Beth Huebner, criminal justice associate professor at the University of Missouri, agrees with McAndrew: "Prisons are more crowded than ever, and there's less money and fewer programs to rehabilitate inmates," she says. Another problem she sees is that many prisoners aren't followed with community services once they're released and return to the same environment that got them in trouble in the first place - often an environment rife with illegal guns.
FBI statistics from 2000 through 2009 show that of the 536 officers feloniously killed, 490 were killed with firearms - most with illegally obtained 9-millimeter handguns. The majority of these killings occurred when officers were trying to make an arrest. In 2009, 48 officers were feloniously killed - eight while serving arrest warrants.
Gary Kleck, professor of criminology at Florida State University, predicts that despite the spate of police killings this month, the numbers will go down as the year continues and will be close to the average of 50 police deaths a year by the end of 2011.
"You mark my word," he says. "The number of recent shootings are a fluke, not a trend."
Police officers have become increasingly invulnerable with better training, tactics, weapons and body armor, Kleck says, and if it weren't for the "huge proliferation of illegal guns" the numbers would be lower.
He concedes that gun laws are easy to circumvent because criminals simply buy them from private individuals or steal them, but he thinks it would help if police made more arrests for illegal gun carrying.

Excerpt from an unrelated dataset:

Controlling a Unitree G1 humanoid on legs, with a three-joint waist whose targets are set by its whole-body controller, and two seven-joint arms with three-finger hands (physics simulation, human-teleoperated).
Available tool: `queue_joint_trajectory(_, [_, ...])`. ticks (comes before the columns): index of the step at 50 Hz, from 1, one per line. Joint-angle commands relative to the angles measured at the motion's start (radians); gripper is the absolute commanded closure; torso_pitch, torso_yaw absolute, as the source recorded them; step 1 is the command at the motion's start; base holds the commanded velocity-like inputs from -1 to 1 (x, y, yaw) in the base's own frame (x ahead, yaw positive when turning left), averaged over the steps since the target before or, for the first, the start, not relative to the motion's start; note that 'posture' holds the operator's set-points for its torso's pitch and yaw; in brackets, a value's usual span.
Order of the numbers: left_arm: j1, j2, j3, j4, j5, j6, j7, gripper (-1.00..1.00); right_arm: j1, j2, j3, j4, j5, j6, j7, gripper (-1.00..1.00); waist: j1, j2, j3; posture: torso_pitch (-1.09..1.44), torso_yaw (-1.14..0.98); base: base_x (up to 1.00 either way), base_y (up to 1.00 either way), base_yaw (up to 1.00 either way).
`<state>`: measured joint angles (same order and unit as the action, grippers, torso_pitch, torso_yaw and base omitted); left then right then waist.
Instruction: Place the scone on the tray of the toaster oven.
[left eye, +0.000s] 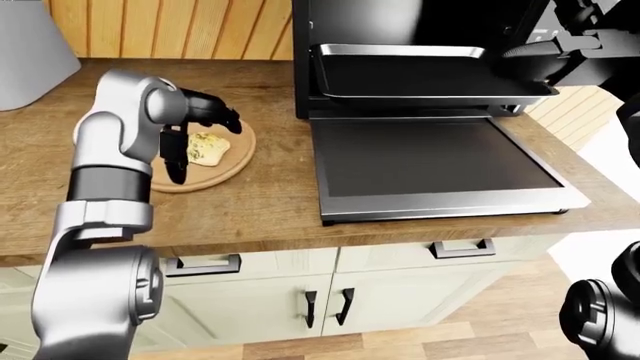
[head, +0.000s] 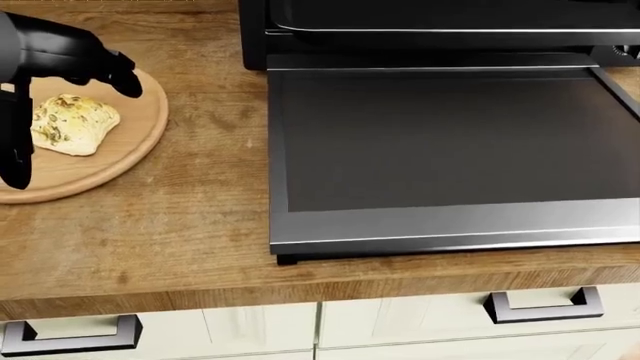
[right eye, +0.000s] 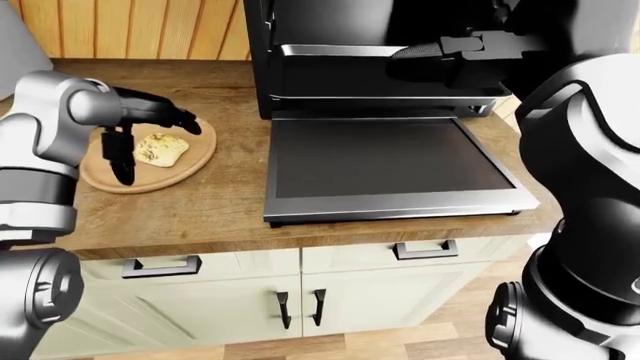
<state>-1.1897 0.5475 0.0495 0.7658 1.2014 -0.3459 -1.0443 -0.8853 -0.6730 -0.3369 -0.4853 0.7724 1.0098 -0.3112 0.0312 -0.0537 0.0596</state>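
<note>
Pale yellow scone (head: 72, 124) with seemingly dark-green flecks; tan board (head: 120, 157).

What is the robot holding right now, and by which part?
Nothing yet. The left hand hovers open around the scone on the wooden board.

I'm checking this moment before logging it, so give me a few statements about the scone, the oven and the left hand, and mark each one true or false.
1. The scone lies on the round wooden board. True.
2. The toaster oven door is closed. False: it lies folded down flat on the counter.
3. The left hand has its fingers closed round the scone. False: the open fingers stand about the scone, one above it and one at its left in the head view.
4. The tray inside the oven carries nothing visible. True.
5. The scone sits on the oven door. False: it is on the board, left of the oven.
</note>
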Motion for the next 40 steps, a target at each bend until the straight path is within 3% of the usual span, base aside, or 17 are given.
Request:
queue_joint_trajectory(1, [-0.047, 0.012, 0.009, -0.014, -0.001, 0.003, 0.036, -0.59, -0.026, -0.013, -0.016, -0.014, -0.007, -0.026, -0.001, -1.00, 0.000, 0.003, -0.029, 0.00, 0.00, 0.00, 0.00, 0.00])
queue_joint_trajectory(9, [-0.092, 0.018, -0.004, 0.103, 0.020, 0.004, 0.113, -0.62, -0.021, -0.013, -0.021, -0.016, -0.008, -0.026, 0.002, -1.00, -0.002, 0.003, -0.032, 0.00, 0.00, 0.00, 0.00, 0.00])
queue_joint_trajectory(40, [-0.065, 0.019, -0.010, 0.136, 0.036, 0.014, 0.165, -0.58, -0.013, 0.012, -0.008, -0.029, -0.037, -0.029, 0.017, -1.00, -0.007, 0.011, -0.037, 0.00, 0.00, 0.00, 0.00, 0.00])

"When someone is stopped for reasonable suspicion, police should do pat downs and search cars," he says. "We have to find ways to lessen the number of illegal guns out there."
Dave Klinger, associate professor of criminology at the University of Missouri, St. Louis, also worries about the number of illegal guns, but he doesn't see them as a main contributor to police killings.

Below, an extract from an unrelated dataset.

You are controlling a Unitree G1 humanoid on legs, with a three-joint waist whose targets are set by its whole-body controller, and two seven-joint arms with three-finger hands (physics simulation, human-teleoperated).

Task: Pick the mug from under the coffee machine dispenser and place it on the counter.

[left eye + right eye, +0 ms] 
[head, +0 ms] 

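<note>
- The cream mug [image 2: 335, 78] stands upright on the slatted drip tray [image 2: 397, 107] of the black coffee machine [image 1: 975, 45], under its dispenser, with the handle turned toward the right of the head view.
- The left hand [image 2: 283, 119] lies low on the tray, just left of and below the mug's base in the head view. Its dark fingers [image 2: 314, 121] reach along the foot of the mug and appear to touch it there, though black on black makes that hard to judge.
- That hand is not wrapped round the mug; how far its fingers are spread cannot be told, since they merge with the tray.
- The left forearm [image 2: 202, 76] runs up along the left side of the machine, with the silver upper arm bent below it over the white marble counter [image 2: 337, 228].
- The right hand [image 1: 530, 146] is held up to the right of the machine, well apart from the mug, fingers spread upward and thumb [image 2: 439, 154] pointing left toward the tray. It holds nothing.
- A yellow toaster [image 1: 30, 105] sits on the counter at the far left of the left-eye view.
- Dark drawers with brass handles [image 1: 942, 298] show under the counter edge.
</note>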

"Guns are guns. Bad people do bad things with guns. Period," he says.
Instead, he says, when police are killed, we need to look at "tactical decision making."
As an example, he points to Hydra Lacy hiding in the attic of the St. Petersburg house and shooting officers Jeffrey Yaslowitz and Thomas Baitinger, who were there to arrest him.
"Why go into that attic in the first place?" asks Klinger. "Where was command and control?"
Criminologists readily acknowledge that every situation when police are killed is different and must be looked at individually. But they also say they see the same things over and over: Former convicts about to be arrested who are desperate not to return to prison. Easy access to illegal guns. Police doing what they do every day and letting their guard down. Slips in tactical decisions and command and control.
And, very infrequently, a criminal dead set on popping a cop.
"The one thing we can say is that if someone is out to do harm - for whatever reason - you can take all precautions," says Elizabeth Watts, spokesman for the Clearwater Police Department. "But it won't matter if they're determined."